Canada has long been one of the world's leading grain producers, despite its relatively short growing season. Harsh winters and cool summers can lead to devastating crop losses. A key to maintaining and improving Canada's competitive position lies in crop improvement, a field of research that increasingly uses genomic approaches to identify genetic factors involved in the climatic adaptation of particular crops.
D. B. Fowler, a researcher on crop development at the University of Saskatchewan, is principal investigator of Use of Genomic Tools for Crop Improvements in Temperate Climates. The project will focus on three economically important crops - wheat, barley and rye. Drawing on extensive genetic data and tools within the wheat and barley species and close relatives, the research team will seek to better understand the low-temperature responses of these crops. Rye is the most low-temperature tolerant winter cereal and provides a natural candidate for gene identification, characterization and exploitation.
The team expects to improve our understanding of the genetic mechanisms underlying low temperature responses opening the way to more effective crop development for a wide range of species. The immediate goal of the project is to learn from the low-temperature adaptation of hardy species like rye in order to reduce the production risks of more commercially important crops like wheat and barley. Research findings will be broadly disseminated, which in turn will give rise to technology transfer opportunities. Benefits are anticipated in several different areas. For example, robust crops better able to withstand low temperatures will lead to development of more sustainable and environmentally friendly production systems. It will take less herbicides and energy to grow crops that are more cold resistant. Crop moisture will be utilized more efficiently and productivity will be improved as well.
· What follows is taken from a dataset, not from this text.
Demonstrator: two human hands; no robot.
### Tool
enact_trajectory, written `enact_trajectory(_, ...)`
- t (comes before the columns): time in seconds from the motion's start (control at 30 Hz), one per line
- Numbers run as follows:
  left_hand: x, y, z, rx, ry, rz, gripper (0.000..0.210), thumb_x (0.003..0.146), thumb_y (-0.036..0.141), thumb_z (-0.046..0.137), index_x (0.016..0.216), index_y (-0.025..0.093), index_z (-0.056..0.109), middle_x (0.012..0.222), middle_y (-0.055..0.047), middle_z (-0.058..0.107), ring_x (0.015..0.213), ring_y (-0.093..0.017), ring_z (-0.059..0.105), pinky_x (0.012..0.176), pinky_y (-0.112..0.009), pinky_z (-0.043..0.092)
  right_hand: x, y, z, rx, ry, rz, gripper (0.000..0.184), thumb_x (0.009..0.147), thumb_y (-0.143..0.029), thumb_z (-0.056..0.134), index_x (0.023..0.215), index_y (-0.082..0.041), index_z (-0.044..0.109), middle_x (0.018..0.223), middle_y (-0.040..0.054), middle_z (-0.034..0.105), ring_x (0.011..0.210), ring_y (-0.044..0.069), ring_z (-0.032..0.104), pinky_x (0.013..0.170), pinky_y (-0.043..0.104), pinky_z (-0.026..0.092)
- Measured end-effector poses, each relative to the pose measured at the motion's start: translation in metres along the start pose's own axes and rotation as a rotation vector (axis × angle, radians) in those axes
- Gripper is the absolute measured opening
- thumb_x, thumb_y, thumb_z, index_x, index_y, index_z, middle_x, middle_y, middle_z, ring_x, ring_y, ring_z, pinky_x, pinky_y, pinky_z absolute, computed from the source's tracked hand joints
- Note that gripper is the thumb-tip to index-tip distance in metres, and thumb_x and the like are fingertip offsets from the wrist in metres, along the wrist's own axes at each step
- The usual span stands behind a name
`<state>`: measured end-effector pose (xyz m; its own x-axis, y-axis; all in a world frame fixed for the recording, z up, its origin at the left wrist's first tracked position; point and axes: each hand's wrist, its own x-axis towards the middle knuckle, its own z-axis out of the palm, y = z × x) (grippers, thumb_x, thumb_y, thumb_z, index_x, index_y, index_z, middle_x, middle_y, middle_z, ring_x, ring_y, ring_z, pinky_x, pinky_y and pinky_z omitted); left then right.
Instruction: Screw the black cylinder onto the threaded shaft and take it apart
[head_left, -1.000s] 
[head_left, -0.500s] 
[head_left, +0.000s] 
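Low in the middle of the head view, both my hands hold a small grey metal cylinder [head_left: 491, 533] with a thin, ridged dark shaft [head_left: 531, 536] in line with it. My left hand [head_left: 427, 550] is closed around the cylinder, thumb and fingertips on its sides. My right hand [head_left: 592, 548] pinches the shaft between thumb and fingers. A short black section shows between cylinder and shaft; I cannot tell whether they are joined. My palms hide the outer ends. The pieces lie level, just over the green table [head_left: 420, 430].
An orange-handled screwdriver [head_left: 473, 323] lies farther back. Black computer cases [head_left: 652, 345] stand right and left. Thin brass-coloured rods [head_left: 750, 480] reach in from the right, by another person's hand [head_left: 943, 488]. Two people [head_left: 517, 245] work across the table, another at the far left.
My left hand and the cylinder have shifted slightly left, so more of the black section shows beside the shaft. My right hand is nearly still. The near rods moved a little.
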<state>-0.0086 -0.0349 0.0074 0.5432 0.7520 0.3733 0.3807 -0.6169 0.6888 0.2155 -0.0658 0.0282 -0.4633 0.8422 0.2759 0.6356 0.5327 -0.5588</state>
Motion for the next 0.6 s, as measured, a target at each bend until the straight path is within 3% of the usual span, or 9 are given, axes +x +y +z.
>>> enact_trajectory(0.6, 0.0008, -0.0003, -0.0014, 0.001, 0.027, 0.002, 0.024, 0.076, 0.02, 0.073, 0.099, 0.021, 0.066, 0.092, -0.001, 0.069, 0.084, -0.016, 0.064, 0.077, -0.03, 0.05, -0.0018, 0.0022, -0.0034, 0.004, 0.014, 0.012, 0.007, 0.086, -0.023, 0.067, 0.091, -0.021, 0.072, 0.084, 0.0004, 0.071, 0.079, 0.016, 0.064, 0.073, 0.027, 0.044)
Integrated GE3LS Research: Examining the environmental and socio-economic impacts of low temperature tolerant crops
GE3LS Project Leaders: Jim Unterschultz, University of Alberta
LT (low temperature) tolerant crops may have significant impacts on land-use in agricultural marginal lands, the environment as well as farm-level economic viability. The objectives for the GE³LS research are:
- Evaluate the farm-level benefits and costs of LT tolerant crops in Western Canada. Results will be aggregated to regional and national levels.
- Evaluate the economic impact on land use and land use conflicts. Increased stress tolerance in crops has the potential to move crop production onto different regions, creating potential conflicts or synergies with alternative land uses.
- Evaluate socio-economic environmental impacts of increased usage of LT crops in Western Canada. The market and non-market benefits and costs from LT tolerant crops will be evaluated for Western Canada.
- Application of existing consumer and ethics research to anticipated outcomes arising from LT tolerance research.
Research on consumer acceptance and ethics will be reviewed, evaluated and applied to this project.